● INSTRUCTIONS TO FOLLOW: Going through the entries below, tally the lines that hold the word "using" and state the result alone.

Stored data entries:
● ● ● ● ● ● ●

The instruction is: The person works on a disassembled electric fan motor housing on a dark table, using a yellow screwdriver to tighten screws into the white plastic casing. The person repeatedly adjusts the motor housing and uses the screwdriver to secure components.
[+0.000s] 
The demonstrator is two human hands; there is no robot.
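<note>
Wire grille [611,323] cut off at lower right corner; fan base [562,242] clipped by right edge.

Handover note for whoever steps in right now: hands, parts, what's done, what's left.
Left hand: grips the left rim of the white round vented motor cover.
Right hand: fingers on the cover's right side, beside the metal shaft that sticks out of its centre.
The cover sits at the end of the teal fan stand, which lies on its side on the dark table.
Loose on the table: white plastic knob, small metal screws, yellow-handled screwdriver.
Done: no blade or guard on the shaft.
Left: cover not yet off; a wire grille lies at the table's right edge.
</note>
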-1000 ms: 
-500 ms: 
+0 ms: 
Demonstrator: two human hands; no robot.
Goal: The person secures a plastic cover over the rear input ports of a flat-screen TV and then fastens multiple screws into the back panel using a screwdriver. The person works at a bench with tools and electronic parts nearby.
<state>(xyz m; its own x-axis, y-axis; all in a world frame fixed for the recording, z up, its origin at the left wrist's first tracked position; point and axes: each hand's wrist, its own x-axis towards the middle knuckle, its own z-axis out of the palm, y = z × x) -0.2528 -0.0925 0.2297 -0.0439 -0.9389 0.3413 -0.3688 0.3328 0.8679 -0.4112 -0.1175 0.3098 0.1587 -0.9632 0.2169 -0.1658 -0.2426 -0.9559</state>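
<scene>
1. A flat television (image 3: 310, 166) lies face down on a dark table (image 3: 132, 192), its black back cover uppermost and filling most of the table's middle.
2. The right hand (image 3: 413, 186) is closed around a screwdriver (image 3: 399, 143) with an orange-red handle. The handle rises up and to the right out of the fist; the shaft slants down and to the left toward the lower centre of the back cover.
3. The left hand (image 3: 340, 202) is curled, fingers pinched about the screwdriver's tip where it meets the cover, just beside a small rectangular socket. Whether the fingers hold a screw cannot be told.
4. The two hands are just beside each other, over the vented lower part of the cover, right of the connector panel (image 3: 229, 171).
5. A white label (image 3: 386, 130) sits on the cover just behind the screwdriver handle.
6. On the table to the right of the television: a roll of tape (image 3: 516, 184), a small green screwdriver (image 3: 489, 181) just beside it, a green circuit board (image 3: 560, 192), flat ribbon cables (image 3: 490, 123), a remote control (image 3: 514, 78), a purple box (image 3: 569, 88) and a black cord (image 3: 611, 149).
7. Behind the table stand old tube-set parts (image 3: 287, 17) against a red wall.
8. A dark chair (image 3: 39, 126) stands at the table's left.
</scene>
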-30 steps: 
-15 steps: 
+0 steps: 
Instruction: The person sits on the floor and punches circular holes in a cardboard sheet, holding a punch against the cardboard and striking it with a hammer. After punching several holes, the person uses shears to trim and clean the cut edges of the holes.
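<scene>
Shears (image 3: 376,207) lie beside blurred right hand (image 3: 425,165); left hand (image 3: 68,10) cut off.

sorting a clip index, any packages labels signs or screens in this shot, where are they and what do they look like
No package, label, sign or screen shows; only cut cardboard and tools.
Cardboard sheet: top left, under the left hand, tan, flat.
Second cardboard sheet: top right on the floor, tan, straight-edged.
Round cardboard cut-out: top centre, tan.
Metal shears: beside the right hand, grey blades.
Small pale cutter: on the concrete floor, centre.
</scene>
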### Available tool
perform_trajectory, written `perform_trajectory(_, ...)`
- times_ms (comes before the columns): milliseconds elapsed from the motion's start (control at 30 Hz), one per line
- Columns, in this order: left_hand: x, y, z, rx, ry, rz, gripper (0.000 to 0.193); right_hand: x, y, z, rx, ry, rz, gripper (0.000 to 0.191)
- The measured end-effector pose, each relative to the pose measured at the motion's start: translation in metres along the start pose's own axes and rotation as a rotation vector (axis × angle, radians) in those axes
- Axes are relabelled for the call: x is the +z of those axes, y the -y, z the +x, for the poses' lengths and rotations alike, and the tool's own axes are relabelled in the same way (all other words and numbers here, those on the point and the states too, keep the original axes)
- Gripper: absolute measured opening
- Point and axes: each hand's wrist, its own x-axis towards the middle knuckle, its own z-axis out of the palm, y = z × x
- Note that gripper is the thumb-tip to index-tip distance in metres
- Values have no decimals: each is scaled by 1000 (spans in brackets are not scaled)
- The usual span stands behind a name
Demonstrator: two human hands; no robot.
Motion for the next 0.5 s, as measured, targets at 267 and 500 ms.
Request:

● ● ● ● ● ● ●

● PROBLEM SOLUTION: 2